After they left we did a fondue supper out on the terrace, by candlelight. Listened to Gilbert Bécaud and felt very nostalgic. ‘Et Maintenant’ came on and I was crying. I went for a walk by myself round the garden and tried to analyse my feelings. Charles-Edouard is so much my type, and yet, at the same time, I seem not to be missing him as much as I’d like. I think I ought to be in love with him.
Sunday 8 Sept
The Regatta is today. I thought of him.
Washed my hair, and it doesn’t look worse for being tousled, it looks staggering. If only it could have looked like this for the party!
Did Chaucer in dribs and drabs, but it got so hot I went and lay on my bed. Thought about Charles-Ed and got his voice clearly. When I think of him saying “mais non…” then I get it! It’s a youthful voice, yet it sounds serious.
But, the thing is, I’m treating C-E as a boyfriend when really he’s only a friend. And yet I have never met such a nice boy. It’s silly to hope he will write: we enjoyed each other’s company at two parties, that’s all. It seems to me a tragedy that we all are too reserved to reveal our feelings, we lock ourselves up behind an outer wall. If human nature wasn’t like that I would have said, “I can’t bear to leave you, please write.”
Every being lives on his own little island, and stays like that for the rest of his life.

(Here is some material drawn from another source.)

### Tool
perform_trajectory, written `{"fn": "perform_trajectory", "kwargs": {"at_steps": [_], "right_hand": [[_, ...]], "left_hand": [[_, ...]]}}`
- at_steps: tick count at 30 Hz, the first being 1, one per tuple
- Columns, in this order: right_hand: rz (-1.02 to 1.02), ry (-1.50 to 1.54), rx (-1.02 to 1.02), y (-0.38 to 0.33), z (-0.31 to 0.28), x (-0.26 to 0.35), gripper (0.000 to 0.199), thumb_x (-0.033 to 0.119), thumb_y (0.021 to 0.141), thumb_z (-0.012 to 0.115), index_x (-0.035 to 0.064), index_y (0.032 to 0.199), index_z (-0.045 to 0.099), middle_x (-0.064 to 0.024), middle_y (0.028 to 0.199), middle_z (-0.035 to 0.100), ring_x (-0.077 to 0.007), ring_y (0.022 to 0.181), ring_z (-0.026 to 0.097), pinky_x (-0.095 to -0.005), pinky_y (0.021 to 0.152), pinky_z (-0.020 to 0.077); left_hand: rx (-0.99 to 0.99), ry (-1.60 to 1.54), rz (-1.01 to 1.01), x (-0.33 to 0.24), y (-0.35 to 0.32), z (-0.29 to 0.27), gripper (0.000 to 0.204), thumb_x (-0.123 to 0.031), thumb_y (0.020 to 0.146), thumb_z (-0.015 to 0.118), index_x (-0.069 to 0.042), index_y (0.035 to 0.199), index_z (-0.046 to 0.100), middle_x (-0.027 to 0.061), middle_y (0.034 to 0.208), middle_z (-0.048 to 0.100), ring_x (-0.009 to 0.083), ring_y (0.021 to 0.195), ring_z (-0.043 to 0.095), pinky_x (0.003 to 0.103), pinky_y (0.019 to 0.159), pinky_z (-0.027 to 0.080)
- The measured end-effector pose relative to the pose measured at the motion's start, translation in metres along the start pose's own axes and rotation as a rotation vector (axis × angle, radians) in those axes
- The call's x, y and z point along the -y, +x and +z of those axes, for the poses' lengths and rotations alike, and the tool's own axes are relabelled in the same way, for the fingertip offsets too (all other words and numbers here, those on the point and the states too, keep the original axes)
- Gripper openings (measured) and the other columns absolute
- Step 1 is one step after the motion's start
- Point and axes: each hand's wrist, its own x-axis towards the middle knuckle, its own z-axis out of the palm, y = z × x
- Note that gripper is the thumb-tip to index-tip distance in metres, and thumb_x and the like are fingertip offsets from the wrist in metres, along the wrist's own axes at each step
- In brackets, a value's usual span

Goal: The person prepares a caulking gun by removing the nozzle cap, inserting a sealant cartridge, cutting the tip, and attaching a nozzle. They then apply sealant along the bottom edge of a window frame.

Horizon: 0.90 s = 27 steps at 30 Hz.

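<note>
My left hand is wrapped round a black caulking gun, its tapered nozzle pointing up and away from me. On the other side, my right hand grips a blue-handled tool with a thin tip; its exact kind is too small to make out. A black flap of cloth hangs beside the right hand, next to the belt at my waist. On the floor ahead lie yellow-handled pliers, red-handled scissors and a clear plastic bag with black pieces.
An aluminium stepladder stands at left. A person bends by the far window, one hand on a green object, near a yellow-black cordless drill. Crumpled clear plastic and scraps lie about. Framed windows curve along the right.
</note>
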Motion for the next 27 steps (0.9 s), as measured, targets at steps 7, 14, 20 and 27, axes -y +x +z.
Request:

Ma and Pa are making such a fuss about us sailing to Calais. If they really wanted to go, they’d go. We could leave on a Friday night and arrive on a Saturday night, get the ferry back, and then pick up the boat the next weekend.
Us two danced madly and Pa said my hair looked gorgeous! He adores Gilbert Bécaud, and ‘This Guy’s in Love with You.’ I adore ‘Hey Jules’ (Beatles) and ‘‘Say a Little Prayer’ (Aretha Franklin). Pa says musicians make life worth living. I think their profession is underrated.